ACTIVITY: What you should repeat is the run of lines from the top of the listing below through the line with "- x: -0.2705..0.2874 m", exactly, with no pictures.

SUPPLIED DATA:
**********

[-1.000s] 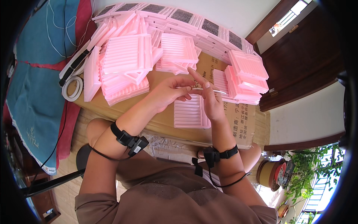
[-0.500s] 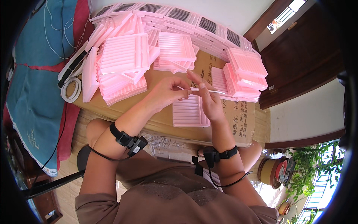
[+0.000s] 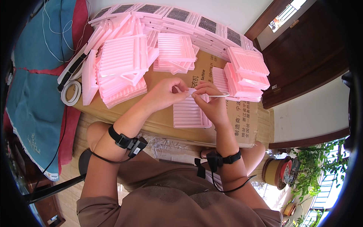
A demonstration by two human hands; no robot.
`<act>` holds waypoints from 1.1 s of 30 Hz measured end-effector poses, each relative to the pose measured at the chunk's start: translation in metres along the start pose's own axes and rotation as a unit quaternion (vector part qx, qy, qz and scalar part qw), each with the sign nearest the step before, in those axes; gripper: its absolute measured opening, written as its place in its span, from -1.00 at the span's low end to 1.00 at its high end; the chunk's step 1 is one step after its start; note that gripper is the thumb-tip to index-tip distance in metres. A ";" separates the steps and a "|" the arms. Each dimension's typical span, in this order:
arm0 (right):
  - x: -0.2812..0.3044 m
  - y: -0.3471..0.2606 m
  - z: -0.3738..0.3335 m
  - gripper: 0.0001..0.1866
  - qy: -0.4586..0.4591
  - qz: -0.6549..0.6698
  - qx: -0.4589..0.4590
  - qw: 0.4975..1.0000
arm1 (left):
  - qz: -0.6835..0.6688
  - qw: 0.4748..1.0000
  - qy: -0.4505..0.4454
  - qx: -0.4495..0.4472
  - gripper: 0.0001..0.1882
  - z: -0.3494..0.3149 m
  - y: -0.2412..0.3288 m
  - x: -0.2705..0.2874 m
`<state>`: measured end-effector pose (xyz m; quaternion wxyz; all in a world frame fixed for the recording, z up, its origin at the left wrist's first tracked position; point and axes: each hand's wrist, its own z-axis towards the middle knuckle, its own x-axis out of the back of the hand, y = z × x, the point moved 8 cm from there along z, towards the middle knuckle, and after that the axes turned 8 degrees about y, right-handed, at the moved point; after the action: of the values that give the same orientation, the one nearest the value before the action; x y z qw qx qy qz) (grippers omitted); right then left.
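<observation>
Both my hands meet over a pink ridged tray [image 3: 189,114] lying near the front edge of a cardboard box. My left hand [image 3: 168,92] pinches thumb and forefinger together at one end of a thin white strip [image 3: 221,95]. My right hand [image 3: 212,104] is closed on the same strip, its thumb and fingertips a short way from the left fingertips. The free end of the strip sticks out past the right hand and bends slightly. What exactly lies between the left fingertips is too small to make out clearly.
Stacks of pink trays [image 3: 123,56] stand at the left, with a smaller stack [image 3: 176,47] mid-back and another [image 3: 247,70] at the right. Trays with dark contents [image 3: 177,15] line the wall. A white tape roll [image 3: 71,93] sits at the cardboard box's [image 3: 159,119] left edge.
My right hand's fingers, stretched upward before, have curled down into a pinch on the strip. The strip's free end now bows more. My left hand stays in nearly the same place.
</observation>
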<state>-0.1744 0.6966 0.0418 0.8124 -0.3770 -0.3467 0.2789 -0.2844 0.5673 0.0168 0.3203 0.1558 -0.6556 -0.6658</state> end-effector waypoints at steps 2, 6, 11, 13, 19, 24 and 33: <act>0.006 0.003 0.000 -0.93 0.024 -0.025 0.015 0.999 | 0.042 0.997 0.057 -0.024 -0.77 0.001 0.000 0.010; 0.019 0.015 -0.002 -0.91 0.078 -0.046 -0.011 0.996 | 0.234 0.956 0.140 -0.108 -0.71 -0.001 0.003 0.023; 0.014 0.032 -0.011 -0.89 0.075 -0.054 -0.070 0.993 | 0.301 0.945 0.100 -0.073 -0.78 0.003 -0.013 0.020; 0.006 0.039 -0.015 -0.89 0.075 -0.040 -0.087 0.993 | 0.293 0.951 0.082 -0.054 -0.81 0.003 -0.015 0.019; -0.022 0.048 -0.016 -0.89 0.037 -0.085 -0.090 0.992 | 0.249 0.967 0.050 -0.018 -0.85 0.002 -0.018 0.018; -0.034 0.041 -0.021 -0.90 0.024 -0.196 -0.066 0.978 | 0.247 0.968 0.044 -0.009 -0.85 0.003 -0.021 0.019; -0.038 0.035 -0.024 -0.95 0.064 -0.228 -0.029 0.971 | 0.245 0.969 0.036 0.007 -0.85 0.004 -0.024 0.019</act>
<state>-0.1849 0.6790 -0.0109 0.8637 -0.3287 -0.3787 0.0513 -0.3064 0.5574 -0.0026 0.4963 0.0168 -0.6664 -0.5562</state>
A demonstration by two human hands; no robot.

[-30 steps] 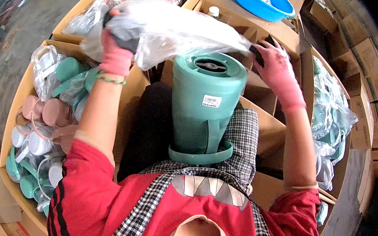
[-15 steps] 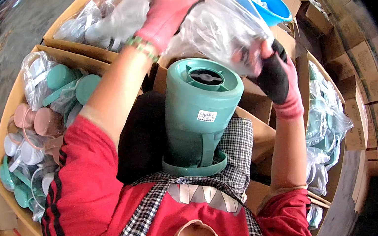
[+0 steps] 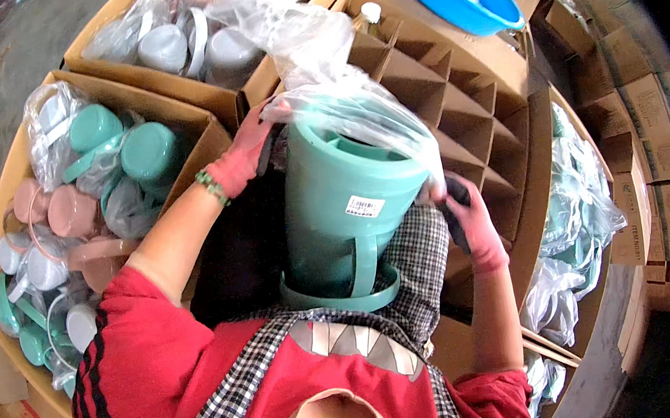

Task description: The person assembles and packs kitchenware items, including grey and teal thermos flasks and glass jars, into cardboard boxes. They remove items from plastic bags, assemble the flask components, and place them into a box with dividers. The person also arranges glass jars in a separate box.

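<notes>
A green plastic jug (image 3: 345,216) with a side handle and a small white label rests upside down on my lap. A clear plastic bag (image 3: 328,60) lies over its raised base, the loose end bunched beyond it. My left hand (image 3: 248,151), in a pink glove with dark fingers, is closed on the bag's edge at the jug's left rim. Opposite, my right hand (image 3: 472,220), gloved alike, pinches the bag's edge low at the right rim. Some fingertips of both hands are hidden.
At left, a cardboard box (image 3: 218,144) holds green, pink and white jugs; another box (image 3: 74,53) of bagged jugs stands beyond. Ahead are cardboard dividers (image 3: 458,95) and a blue basin (image 3: 443,9) with small white pieces. Bagged green items (image 3: 575,213) fill a box at right.
Both hands have come down from above and beyond the jug to its two sides. The bag, earlier held stretched in the air, now covers the jug's upturned base.
</notes>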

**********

WORKED SOLUTION:
[-1.000s] 
[-0.500s] 
[+0.000s] 
A demonstration by two human hands; no robot.
`<act>` holds waypoints from 1.1 s of 30 Hz measured end-effector poses, each relative to the pose measured at the chunk's start: translation in metres along the start pose's own axes and rotation as a unit quaternion (vector part qx, qy, qz and scalar part qw), each with the sign nearest the step before, in those axes; gripper: its absolute measured opening, written as its place in its span, from -1.00 at the span's low end to 1.00 at its high end; the chunk's step 1 is one step after its start; note that gripper is the thumb-tip to index-tip distance in metres. A ";" separates the steps and a "|" the arms. Each dimension's typical span, in this order:
arm0 (right):
  - x: -0.2812..0.3044 m
  - y: -0.3471..0.2606 m
  - z: -0.3738..0.3335 m
  - gripper: 0.0001..0.1866
  - qy: -0.4586..0.4591
  - qz: -0.6549..0.6698
  - qx: -0.4589..0.4590
  - qw: 0.4975..1.0000
arm1 (left):
  - qz: -0.6835..0.6688
  - qw: 0.4748..1.0000
  - qy: -0.4505..0.4454
  - qx: -0.4495..0.4472
  - gripper: 0.0001..0.1882
  - z: -0.3494..0.3149 m
  - y: -0.2412..0.3288 m
  - x: -0.2705..0.2874 m

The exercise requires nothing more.